The listing below is to be given again in full and word for word, without its images.

***** Data to process *****

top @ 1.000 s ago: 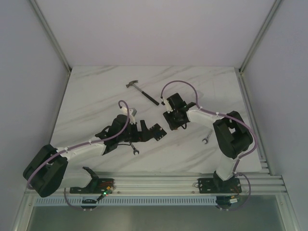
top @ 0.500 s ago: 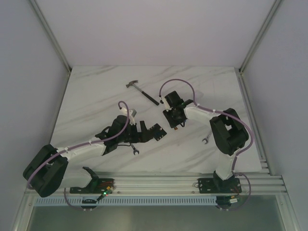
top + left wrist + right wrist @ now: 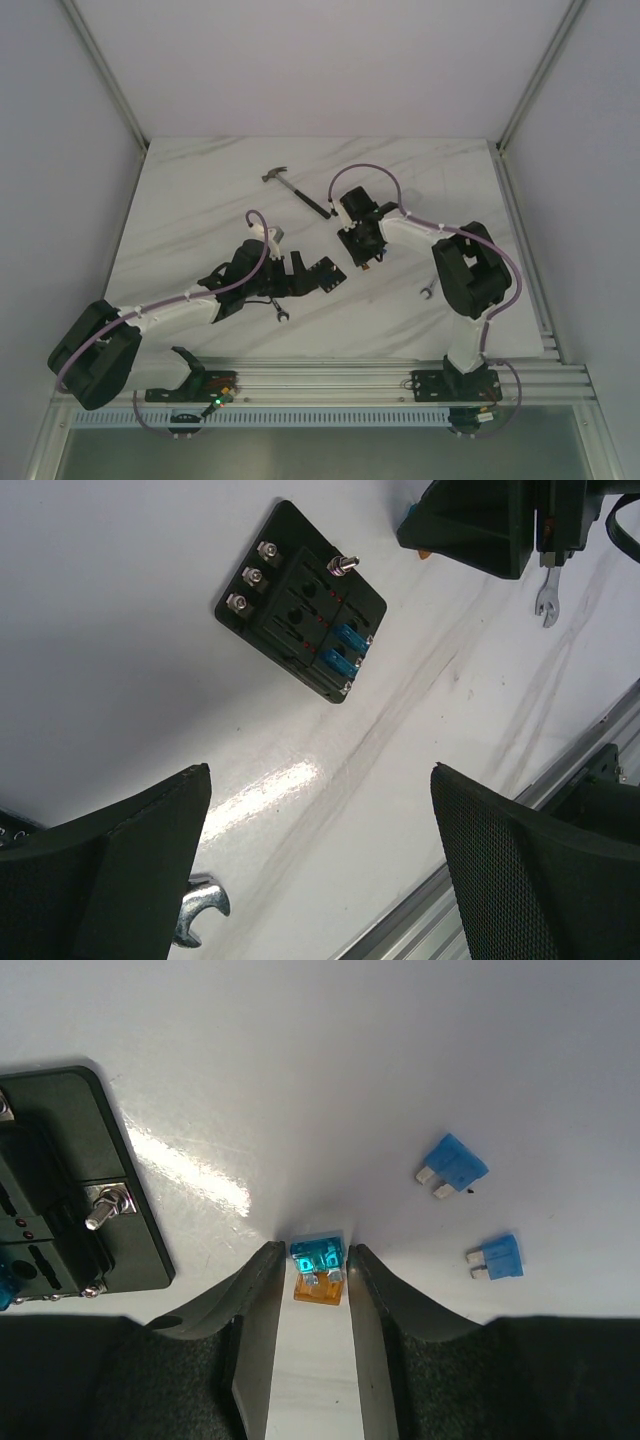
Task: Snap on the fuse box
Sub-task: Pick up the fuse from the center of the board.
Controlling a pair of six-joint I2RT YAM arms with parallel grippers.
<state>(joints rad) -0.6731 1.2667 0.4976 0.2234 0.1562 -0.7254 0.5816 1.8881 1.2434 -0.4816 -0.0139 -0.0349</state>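
Narrowing over the last second, the right gripper [image 3: 317, 1251] now pinches a small translucent blue blade fuse [image 3: 318, 1259] just beside the black square plastic fuse box [image 3: 75, 1180], which lies flat on the white marble table [image 3: 400, 1040]; fuse-loading seems underway. The left gripper [image 3: 320, 775] hovers wide open, empty.

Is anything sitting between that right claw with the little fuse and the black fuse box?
Nothing visible. Only bare table lies between the right gripper, pinching a blue fuse, and the fuse box. Two loose blue fuses lie on the gripper's other side.
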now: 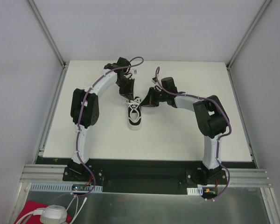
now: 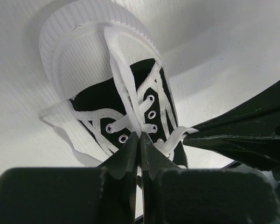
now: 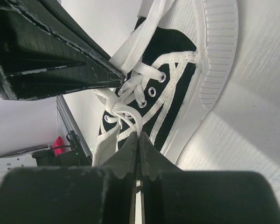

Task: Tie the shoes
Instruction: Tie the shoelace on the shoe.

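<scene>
Now sneaker (image 1: pixel 134 115) central, toe toward near edge. Both pinched tight on laces (image 2: pixel 122 77): left gripper (image 2: pixel 141 140), right gripper (image 3: pixel 139 140). Risk: thin strand slips free, or uneven pull drags light shoe sideways.

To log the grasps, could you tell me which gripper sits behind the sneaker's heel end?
The left gripper, pinching a lace there; the right gripper is beside the sneaker.
</scene>
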### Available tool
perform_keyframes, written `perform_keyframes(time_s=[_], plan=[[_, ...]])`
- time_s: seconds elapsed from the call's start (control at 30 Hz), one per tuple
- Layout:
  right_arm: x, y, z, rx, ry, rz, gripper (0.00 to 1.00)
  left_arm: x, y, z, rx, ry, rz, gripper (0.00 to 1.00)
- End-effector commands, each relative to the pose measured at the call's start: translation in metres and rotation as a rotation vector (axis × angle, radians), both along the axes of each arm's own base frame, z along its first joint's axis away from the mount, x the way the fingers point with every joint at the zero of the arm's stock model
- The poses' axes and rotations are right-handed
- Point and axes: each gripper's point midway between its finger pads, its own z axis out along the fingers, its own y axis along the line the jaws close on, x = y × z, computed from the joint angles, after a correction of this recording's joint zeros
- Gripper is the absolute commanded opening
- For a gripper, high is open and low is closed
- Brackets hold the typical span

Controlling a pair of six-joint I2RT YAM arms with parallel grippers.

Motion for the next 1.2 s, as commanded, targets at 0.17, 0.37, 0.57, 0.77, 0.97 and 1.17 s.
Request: perform_keyframes(time_s=[0.17, 0.37, 0.57, 0.77, 0.97, 1.17], plan=[[0.008, 0.001, 0.01, 0.008, -0.019, -0.027, 0.01, -0.003, 0.026, 0.018, 0.0, -0.03, 0.087, 0.0], [0.008, -0.006, 0.007, -0.008, -0.025, -0.06, 0.0, -0.005, 0.038, 0.018, -0.001, -0.053, 0.139, 0.0], [0.013, -0.02, 0.004, -0.038, -0.048, -0.135, 0.0, -0.006, 0.045, 0.016, 0.006, -0.063, 0.16, 0.0], [0.016, -0.027, 0.005, -0.04, -0.056, -0.169, 0.0, -0.008, 0.051, 0.014, 0.015, -0.065, 0.162, 0.0], [0.017, -0.027, 0.003, -0.032, -0.047, -0.172, 0.0, -0.008, 0.052, 0.008, 0.02, -0.063, 0.161, 0.0], [0.018, -0.031, -0.003, -0.032, -0.03, -0.196, 0.0, -0.01, 0.063, 0.001, 0.057, -0.062, 0.181, 0.0]])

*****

● **Answer to the problem**:
top @ 1.000 s ago: 
top @ 0.500 s ago: 
top + left wrist + right wrist @ now: 
Task: Snap on the fuse box
Sub-task: Pick up the fuse from the center of the board.
Controlling a pair of six-joint I2RT YAM arms with parallel grippers.
<state>(joints rad) -0.6731 1.2667 0.4976 0.2234 0.1562 -0.7254 0.5816 1.8881 1.2434 -0.4816 -0.0139 -0.0349</state>
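Narrowing over the last second, the right gripper [image 3: 317, 1251] now pinches a small translucent blue blade fuse [image 3: 318, 1259] just beside the black square plastic fuse box [image 3: 75, 1180], which lies flat on the white marble table [image 3: 400, 1040]; fuse-loading seems underway. The left gripper [image 3: 320, 775] hovers wide open, empty.

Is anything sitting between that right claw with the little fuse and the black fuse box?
Nothing visible. Only bare table lies between the right gripper, pinching a blue fuse, and the fuse box. Two loose blue fuses lie on the gripper's other side.
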now: 
now: 
now: 

Task: Tie the shoes
Instruction: Tie the shoelace on the shoe.

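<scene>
Now sneaker (image 1: pixel 134 115) central, toe toward near edge. Both pinched tight on laces (image 2: pixel 122 77): left gripper (image 2: pixel 141 140), right gripper (image 3: pixel 139 140). Risk: thin strand slips free, or uneven pull drags light shoe sideways.

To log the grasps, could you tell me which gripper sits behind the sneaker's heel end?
The left gripper, pinching a lace there; the right gripper is beside the sneaker.
</scene>
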### Available tool
perform_keyframes, written `perform_keyframes(time_s=[_], plan=[[_, ...]])`
- time_s: seconds elapsed from the call's start (control at 30 Hz), one per tuple
- Layout:
  right_arm: x, y, z, rx, ry, rz, gripper (0.00 to 1.00)
  left_arm: x, y, z, rx, ry, rz, gripper (0.00 to 1.00)
- End-effector commands, each relative to the pose measured at the call's start: translation in metres and rotation as a rotation vector (axis × angle, radians), both along the axes of each arm's own base frame, z along its first joint's axis away from the mount, x the way the fingers point with every joint at the zero of the arm's stock model
- The poses' axes and rotations are right-handed
- Point and axes: each gripper's point midway between its finger pads, its own z axis out along the fingers, its own y axis along the line the jaws close on, x = y × z, computed from the joint angles, after a correction of this recording's joint zeros
- Gripper is the absolute commanded opening
- For a gripper, high is open and low is closed
- Brackets hold the typical span

Controlling a pair of six-joint I2RT YAM arms with parallel grippers.

Motion for the next 1.2 s, as commanded, targets at 0.17, 0.37, 0.57, 0.77, 0.97 and 1.17 s.
Request: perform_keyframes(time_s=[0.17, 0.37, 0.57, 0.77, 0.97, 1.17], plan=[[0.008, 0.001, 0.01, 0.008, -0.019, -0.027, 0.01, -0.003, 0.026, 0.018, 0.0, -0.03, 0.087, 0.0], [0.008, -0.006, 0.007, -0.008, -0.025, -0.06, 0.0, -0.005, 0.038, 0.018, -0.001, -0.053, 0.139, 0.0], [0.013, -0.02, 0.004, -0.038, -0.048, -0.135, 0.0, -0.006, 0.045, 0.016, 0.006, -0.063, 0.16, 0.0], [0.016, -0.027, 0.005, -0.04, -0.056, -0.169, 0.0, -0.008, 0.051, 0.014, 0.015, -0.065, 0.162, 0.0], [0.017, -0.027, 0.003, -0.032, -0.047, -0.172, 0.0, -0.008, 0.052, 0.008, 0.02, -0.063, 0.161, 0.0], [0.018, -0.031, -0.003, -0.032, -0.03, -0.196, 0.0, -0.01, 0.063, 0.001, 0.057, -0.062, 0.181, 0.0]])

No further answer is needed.